## THE TASK
Word for word, please copy the listing below, with its pictures left out.

## AVAILABLE DATA
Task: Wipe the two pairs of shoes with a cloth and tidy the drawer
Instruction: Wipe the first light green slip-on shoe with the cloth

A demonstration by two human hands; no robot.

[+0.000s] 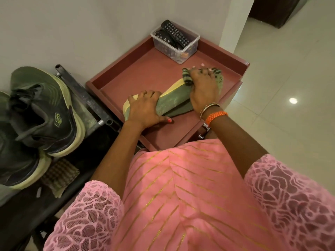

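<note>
Your left hand (143, 107) grips heel of green flat shoe (170, 101) lying on its side in open drawer (137, 73); right hand (203, 84) presses striped cloth (187, 77) on toe. Wiping step under way, likely. Next: flip shoe, wipe other side. Sneakers (41, 109) wait left; box of remotes (175, 40) at drawer back

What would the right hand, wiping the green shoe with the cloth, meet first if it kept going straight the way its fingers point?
Probably the clear plastic box of remotes: the right hand points up the tray toward it. Depth is uncertain; it could miss and reach the tray's rim instead.
</note>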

## WRITTEN SOLUTION
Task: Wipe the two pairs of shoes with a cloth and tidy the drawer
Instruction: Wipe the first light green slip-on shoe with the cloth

A demonstration by two human hands; no robot.

[+0.000s] 

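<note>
Your left hand (143, 107) grips heel of green flat shoe (170, 101) lying on its side in open drawer (137, 73); right hand (203, 84) presses striped cloth (187, 77) on toe. Wiping step under way, likely. Next: flip shoe, wipe other side. Sneakers (41, 109) wait left; box of remotes (175, 40) at drawer back

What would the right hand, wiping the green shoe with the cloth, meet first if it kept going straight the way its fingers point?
Probably the clear plastic box of remotes: the right hand points up the tray toward it. Depth is uncertain; it could miss and reach the tray's rim instead.
</note>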

What appears above is the complete answer to the exercise.